Carnality by Lina Wolff

Author:  Lina Wolff
Translator: Frank Perry

The cover to Carnality by Lina WolffNew York. Other Press. 2022. 368 pages.

LUCIA IS AN elderly nun who has co-created—“birthed,” perhaps, is a better word—Carnality, a bizarre talk show on the Dark Web. It is ostensibly about helping its guests but specializes in destroying people’s lives for the entertainment of their dedicated and anonymous viewers. Toward the end of Lina Wolff’s latest novel, which shares its name with Lucia’s show, Lucia muses about the human soul. She thinks there is an inner essence, a true self inside people, that she can see—though the essence of some people is harder to assess than others, despite Lucia’s lifetime of experience. She likens the process of understanding such people to trying to catch an eel in a well, “as if you had to decode them, decipher them, grab hold of their inner lives when they least expect and yank them up to the surface to examine them in the light of day.”

Is there such a thing as the soul? Is there such a thing as an essential and unified self at the core of who we are? Can we access said essence and act in accordance with it? These are some of the questions Wolff explores in Carnality, starting with the following epigraph from the Gnostic Gospel of Thomas:

If you bring forth what is within you,
what you bring forth will save you.
If you do not bring forth what is within
you,
what you do not bring forth will destroy
you.

But what if what you bring forth destroys others? What if this destruction is your salvation?

These questions play out throughout Wolff’s deftly plotted novel, starting with the protagonist of the first section, Bennedith, a Swedish writer visiting Madrid on a travel grant during the blistering heat of summer. She’s in the grips of a midlife crisis further fed by twenty-year-old memories of her younger self partying in Madrid. Now, she considers herself a “veritable El Dorado of failures.” Wolff doesn’t reveal many specifics about these failures. Instead, she drops us into Bennedith’s life as she’s flailing about for connection and meaning. Can Spain and the people she meets there, the people she collides with, help her find it, help her find herself, bring forth that long-stifled self?

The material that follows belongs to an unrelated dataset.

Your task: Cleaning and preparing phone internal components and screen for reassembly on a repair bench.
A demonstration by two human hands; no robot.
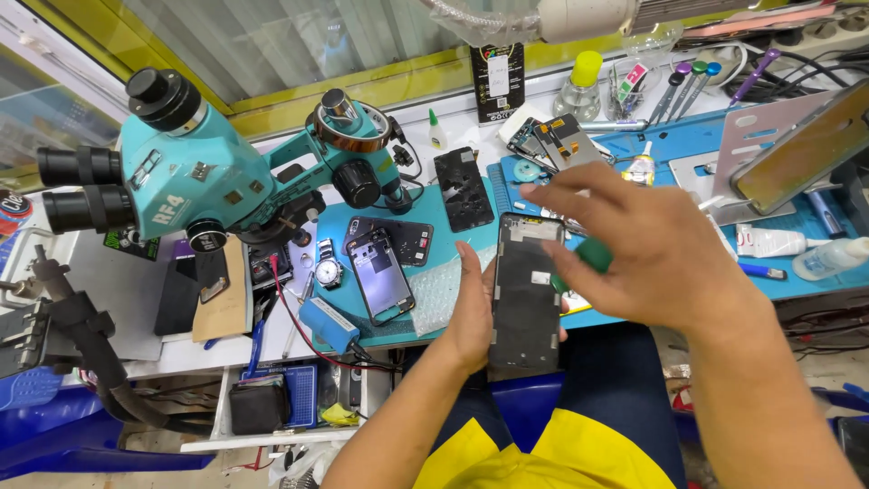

There are many such collisions in Carnality, violent, comic, or both. The first is Mercuro, a male chauvinist and serial philanderer whom she happens upon in a bar. He seems exhausted and hounded by something. Many of the subsequent characters feel similarly hounded: by their history, their past behavior, past betrayals, by fascism, the patriarchy, male violence, childhood trauma, or visions of God. While Wolff in a recent interview in Asymptote stated she creates characters without pasts because she likes “the idea of the character who is not overly determined by factors from his or her childhood,” her characters do have complicated pasts, though perhaps they aren’t overly determined by them. The long shadow of Franco’s dictatorship looms over both Mercuro’s and Lucia’s lives. More recent actions, many of them violent, occur in the novel—are committed by characters or inflicted upon them—that then become the recent past, become histories that shape characters’ later choices and actions, sometimes with fatal results.

Will Bennedith find what is within her? Will bringing forth this essence help her fill the hole in her life? Will Mercuro escape what is hounding him? What does Lucia desire, and how do Carnality and Bennedith factor in?

By the end of Carnality, Wolff answers these questions by yanking her characters’ souls, like so many elusive eels, to the surface. Whether what is brought forth leads to their destruction, salvation, or both is up to readers to decide.